I (apparently naively) thought Python array.frombytes() would read from a series of bytes representing various machine format integers, depending on how you create the array object. On creation you are required to provide a letter type code telling it (or so I thought) the machine type of integer making up the byte stream.

import array

b = b"\x01\x00\x02\x00\x03\x00\x04\x00"
a = array.array('i') #signed int (2 bytes)
a.frombytes(b)
print(a)

array('i', [131073, 262147])

and in the debugger:
array('i', [131073, 262147])
    itemsize: 4
    typecode: 'i'

The bytes in b are a series of little endian int16s (type code = 'i'). Despite being told this, it interpreted the bytes as 4-byte integers. This is Python 3.7.8.

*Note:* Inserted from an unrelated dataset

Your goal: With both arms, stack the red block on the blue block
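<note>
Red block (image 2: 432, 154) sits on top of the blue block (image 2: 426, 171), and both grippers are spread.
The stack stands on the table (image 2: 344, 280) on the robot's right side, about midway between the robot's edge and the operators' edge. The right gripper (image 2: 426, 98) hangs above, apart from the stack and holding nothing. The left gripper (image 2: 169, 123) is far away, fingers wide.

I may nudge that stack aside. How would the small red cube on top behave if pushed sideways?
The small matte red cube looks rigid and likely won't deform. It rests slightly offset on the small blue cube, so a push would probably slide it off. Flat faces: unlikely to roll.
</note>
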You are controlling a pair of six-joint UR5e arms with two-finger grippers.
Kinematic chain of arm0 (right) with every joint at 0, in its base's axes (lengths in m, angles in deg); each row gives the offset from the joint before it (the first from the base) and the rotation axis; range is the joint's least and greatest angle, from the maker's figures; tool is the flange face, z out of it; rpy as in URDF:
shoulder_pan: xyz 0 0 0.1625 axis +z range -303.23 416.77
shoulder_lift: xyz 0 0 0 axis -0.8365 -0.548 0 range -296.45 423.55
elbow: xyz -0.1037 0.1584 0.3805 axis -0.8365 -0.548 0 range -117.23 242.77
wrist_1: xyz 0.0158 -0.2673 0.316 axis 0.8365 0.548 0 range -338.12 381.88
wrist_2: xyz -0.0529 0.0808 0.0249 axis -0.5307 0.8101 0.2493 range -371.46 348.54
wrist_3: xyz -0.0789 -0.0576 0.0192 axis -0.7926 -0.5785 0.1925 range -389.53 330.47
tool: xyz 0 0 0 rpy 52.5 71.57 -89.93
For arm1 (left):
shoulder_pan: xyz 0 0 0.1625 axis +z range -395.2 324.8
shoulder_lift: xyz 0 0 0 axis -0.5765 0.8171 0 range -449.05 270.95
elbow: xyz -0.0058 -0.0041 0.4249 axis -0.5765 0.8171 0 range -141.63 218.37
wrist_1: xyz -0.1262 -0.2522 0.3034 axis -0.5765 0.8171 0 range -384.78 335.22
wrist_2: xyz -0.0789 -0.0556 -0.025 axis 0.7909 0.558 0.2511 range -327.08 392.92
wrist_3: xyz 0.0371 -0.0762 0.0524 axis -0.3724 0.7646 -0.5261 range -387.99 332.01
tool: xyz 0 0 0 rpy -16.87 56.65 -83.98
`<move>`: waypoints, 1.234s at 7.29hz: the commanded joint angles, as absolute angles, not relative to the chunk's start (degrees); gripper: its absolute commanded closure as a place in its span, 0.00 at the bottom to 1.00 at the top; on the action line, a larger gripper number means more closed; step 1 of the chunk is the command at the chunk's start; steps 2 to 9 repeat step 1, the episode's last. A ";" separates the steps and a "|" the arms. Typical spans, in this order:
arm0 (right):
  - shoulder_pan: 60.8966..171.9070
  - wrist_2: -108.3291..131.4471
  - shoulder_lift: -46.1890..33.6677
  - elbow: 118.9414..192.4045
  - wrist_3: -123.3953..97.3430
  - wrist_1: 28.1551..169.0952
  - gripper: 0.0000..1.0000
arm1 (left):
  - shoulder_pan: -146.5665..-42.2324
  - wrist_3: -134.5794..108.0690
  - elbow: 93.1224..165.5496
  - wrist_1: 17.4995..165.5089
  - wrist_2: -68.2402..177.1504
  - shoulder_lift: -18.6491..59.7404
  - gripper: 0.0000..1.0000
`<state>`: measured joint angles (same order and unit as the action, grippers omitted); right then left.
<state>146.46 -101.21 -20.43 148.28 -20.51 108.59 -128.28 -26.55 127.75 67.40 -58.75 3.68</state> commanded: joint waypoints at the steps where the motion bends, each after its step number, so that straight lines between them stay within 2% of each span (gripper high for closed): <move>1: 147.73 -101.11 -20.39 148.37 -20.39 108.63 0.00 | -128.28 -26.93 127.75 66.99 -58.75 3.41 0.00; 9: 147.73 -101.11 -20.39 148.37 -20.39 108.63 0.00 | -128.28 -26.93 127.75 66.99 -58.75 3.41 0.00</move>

I really need to convert the varying ints into an array (or list) of Python ints to deal with image data coming in byte-streams but which is actually either 16-bit or 32-bit integer, or 64 bit double floating format. What did I miss or do wrong? Or what is the right way to accomplish this?

CodePudding user response:

Note that the documentation doesn't specify the exact size of each type, it specifies the minimum size. Which means it may use a larger size if it wants, probably based on the types in the C compiler that was used to build Python.

Here are all the sizes on my system:

for c in 'bBuhHiIlLqQfd':
    print(c, array(c).itemsize)

b 1
B 1
u 2
h 2
H 2
i 4
I 4
l 4
L 4
q 8
Q 8
f 4
d 8

I would suggest using the 'h' or 'H' type.